Most prestigious award for young researchers in Germany goes to PD Dr Dr Lukas Bunse

The German Research Foundation (DFG) has awarded this year’s Heinz Maier-Leibnitz Prize to PD Dr Dr Lukas Bunse. He was honored for his research on the development and clinical application of immunotherapeutic strategies for patients with high-grade gliomas. The prize, worth 200,000 euros, is Germany’s most important award for researchers in the early stages of their career. Lukas Bunse pursues his research at the Medical Faculty Mannheim of Heidelberg University and at the German Cancer Research Center. In addition, he works as a physician in the Department of Neurology of Mannheim University Hospital.

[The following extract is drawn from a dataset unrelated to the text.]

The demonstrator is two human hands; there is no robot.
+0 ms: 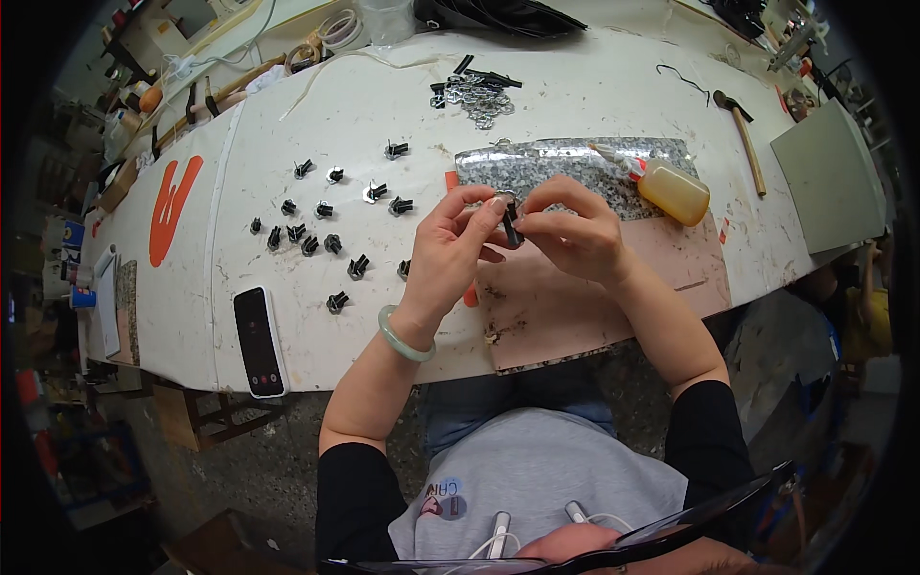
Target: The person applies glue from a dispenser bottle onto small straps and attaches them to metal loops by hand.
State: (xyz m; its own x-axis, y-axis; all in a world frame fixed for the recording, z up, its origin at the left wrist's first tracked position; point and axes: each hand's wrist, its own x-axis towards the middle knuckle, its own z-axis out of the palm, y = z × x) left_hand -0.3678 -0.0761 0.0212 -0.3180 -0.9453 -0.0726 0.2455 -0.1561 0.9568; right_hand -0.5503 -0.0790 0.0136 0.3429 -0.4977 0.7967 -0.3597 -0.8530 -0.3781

m250604 Heinz Maier-Leibnitz Prize for Clinician Scientist at Universität Heidelberg

During the prize-giving, Prof. Dr Esther von Stebut-Borschitz, director of the Department of Dermatology and Venerology at Cologne University Hospital, paid tribute Lukas Bunse’s research work. “He is a clinician scientist in the best sense,” she said, “who performs outstandingly both as a researcher and as a physician.” With his work, he gives hope, she added, not only through his exceptional scientific achievements at present − and yet to come − but especially in relation to people suffering from a certain type of brain tumor. DFG general secretary Dr Heide Ahrens presented the award.

Lukas Bunse’s research focuses on high-grade gliomas, which arise through mutations of brain cells or cells in the spinal cord, and are extremely difficult to treat. With his studies he wants to contribute to a better understanding of brain tumors and, by means of these insights, develop effective immunotherapies. Such therapies function by genetically engineering the body’s own immune cells to target tumor cells. Lukas Bunse’s research findings have “the potential to supplement or even replace the currently used therapies in future by a more sparing form of treatment. Furthermore, there is a prospect that these approaches may also be transferable to other brain tumors or different types of cancer,” the German Research Foundation notes in its tribute.

Lukas Bunse studied medicine at Heidelberg University and University College London (UK). His doctoral thesis deals with certain spontaneous immune responses from glioma patients. In 2020 he completed another doctoral thesis in biology. He is a clinician scientist at the Medical Faculty Mannheim of Heidelberg University and also a senior neurologist. In addition, he leads an independent research team in the Clinical Cooperation Unit Neuroimmunology and Brain Tumor Immunology at the German Cancer Research Center. In 2018 he received the Ruprecht-Karls Prize and in 2019 the Hella Bühler Prize of Heidelberg University, worth 100,000 euros; in 2023 he was awarded the Novartis Prize for therapy-relevant immunological research from the German Society for Immunology.

The Heinz Maier-Leibnitz Prize has been awarded annually since 1977. The prize money can be used over a period of up to three years for further research work. Lukas Bunse is one of the ten prize-winners in all – including four women scientists – for 2025. The award ceremony took place on 3 June 2025 in Berlin.